Ya llegó la hora de la salida y tocó la campana para irse. Yo más feliz que nadie; les comuniqué a mis amigos que en el camino me lo iba a arreglar y me sentía capaz de darle una zumba; “no les tuve miedo a los pumas en la cordillera, voy a tenerle miedo a este, no, mis amigos”. Uno de ellos me advirtió que la profesora me iba a castigar. No importa, le dije, ya le probé la mano y no pega fuerte.

Así fue, en el camino, detrás de un bosquecillo, arreglamos la cuenta; nos hacían barra los compañeros; los dos, nos sangramos por las narices y en medio del fragor de la pelea, luchamos cuerpo a cuerpo; en uno de los forcejeos, lo di vuelta y caímos a suelo abrazaditos; yo caí encima de él; ahí aproveché de darle unos cabezazos. Aquí le salió gritos y llantos y los grandes corrieron a separarnos. De esta forma pusimos término a nuestra pelea.

Este fue el primer día de clase; nada menos que con dos peleas y una paliza de la profesora, donde conocí la mano cariñosa de una profesora.

Al día siguiente fue lo bueno; fui acusado por la hermanita menor de mi contendor. Nuevamente pasé al tribunal de justicia. La profesora oyó la acusación y nos llamó que pasáramos adelante para responder las acusaciones de que era objeto. Pasamos los dos adelante.

La profesora se dirigió primeramente a mí y me hizo varias preguntas; pero yo no contesté ninguna; me quedé callado, cabizbajo, pues no entendía lo que decía la profesora y no podía expresarme en castellano y no hablaba por miedo de provocar las risas e irrisión de mis compañeros, porque la expresión mal dicha provocaba y causaba las risas generales de mis compañeros; para evitar ese teatro me quedé callado aunque con muy mala consecuencia; había que ponerse duro de cuero para los castigos, porque para mí, los castigos eran menos duros que la irrisión de mis compañeros.

Mi contendor se defendió; yo perdí el pleito nuevamente sin hablar, ni chistar y salí culpable y el veredicto de las varillas, lo recibí sin apelación.

Cuando recibí los primeros varillazos, parece que me hubiera tirado encima de ella para quitársela y darle fuerte con ella misma. De pura rabia grité llorando en forma desesperada para disimular mi ira:

-“weza chiñurra, no pegar, culpa no tener yo”.

De esta forma inicié el segundo día de clase y el año escolar. Después peleamos varias veces más con mi contendor, porque los grandes nos hacían pelear siempre, pero sin acusarnos. Pelea de hombres. El día que no peleaba, lo tenía por día perdido durante el tiempo que estuve en la escuela; pero no terminé el año escolar ese año, duré hasta agosto.

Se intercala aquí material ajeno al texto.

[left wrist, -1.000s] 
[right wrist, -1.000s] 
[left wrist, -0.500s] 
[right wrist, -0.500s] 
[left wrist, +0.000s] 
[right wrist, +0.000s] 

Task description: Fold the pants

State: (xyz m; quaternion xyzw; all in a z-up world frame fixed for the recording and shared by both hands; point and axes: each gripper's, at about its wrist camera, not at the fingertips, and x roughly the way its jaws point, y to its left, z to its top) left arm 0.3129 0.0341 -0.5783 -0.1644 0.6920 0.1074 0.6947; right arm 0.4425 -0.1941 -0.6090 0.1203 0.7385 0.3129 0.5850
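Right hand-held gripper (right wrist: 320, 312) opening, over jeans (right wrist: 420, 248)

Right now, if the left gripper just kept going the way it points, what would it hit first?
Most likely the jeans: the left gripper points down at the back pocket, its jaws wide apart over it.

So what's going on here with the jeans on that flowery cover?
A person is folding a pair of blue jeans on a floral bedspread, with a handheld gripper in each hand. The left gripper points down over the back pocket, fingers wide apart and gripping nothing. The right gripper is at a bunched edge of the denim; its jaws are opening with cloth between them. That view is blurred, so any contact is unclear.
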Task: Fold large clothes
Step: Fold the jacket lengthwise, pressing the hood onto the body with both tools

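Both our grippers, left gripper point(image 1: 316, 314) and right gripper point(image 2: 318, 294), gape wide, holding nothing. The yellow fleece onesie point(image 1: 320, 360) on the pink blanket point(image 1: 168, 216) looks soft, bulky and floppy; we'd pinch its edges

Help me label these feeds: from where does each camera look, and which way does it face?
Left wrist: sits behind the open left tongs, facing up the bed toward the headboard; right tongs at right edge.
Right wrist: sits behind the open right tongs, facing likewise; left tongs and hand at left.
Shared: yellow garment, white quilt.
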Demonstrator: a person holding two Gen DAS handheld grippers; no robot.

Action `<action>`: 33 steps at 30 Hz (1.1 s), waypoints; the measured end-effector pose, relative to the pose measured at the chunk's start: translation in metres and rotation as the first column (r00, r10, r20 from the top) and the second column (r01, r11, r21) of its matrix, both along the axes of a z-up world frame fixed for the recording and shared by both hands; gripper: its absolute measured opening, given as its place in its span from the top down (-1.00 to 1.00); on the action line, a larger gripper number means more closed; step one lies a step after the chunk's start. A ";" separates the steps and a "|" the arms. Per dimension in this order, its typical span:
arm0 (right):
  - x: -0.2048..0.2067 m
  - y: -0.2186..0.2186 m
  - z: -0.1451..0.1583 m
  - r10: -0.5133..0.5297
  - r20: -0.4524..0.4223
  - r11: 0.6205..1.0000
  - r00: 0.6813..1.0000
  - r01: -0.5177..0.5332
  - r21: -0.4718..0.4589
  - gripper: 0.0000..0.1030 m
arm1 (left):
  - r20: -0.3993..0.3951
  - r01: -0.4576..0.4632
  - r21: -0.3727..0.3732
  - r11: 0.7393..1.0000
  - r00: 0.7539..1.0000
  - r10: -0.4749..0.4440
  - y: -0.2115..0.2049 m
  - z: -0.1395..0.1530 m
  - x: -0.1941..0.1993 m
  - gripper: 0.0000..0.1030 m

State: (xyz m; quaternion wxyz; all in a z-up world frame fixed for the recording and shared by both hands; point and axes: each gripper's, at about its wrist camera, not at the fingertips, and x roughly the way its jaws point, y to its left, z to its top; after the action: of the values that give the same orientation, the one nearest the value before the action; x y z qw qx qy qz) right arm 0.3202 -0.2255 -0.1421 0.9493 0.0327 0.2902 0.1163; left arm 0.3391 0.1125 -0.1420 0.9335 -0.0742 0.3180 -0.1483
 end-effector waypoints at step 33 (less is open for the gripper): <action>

Al año siguiente, volví nuevamente a la escuela. Ese año lo pasé mejor y terminé el año escolar cursando el primer año y quedé promovido al segundo, porque cuando llegué al “ratón agudo” empecé a leer por mi cuenta, es decir, empecé a leer sin letreo ni memorización de las lecciones como lo hacía anteriormente.

En este aprendizaje cooperó mucho un viejito cautivo llamado Alejo que me enseñaba las lecciones en pleno campo cuidando los chanchos y las ovejas, cuando los días sábado y domingo juntaba mis chanchos y ovejas con los de él para que me enseñara a leer y no jugaba a la chueca ni reunía a mis compañeros de chueca hasta que aprendí a leer por mi cuenta”.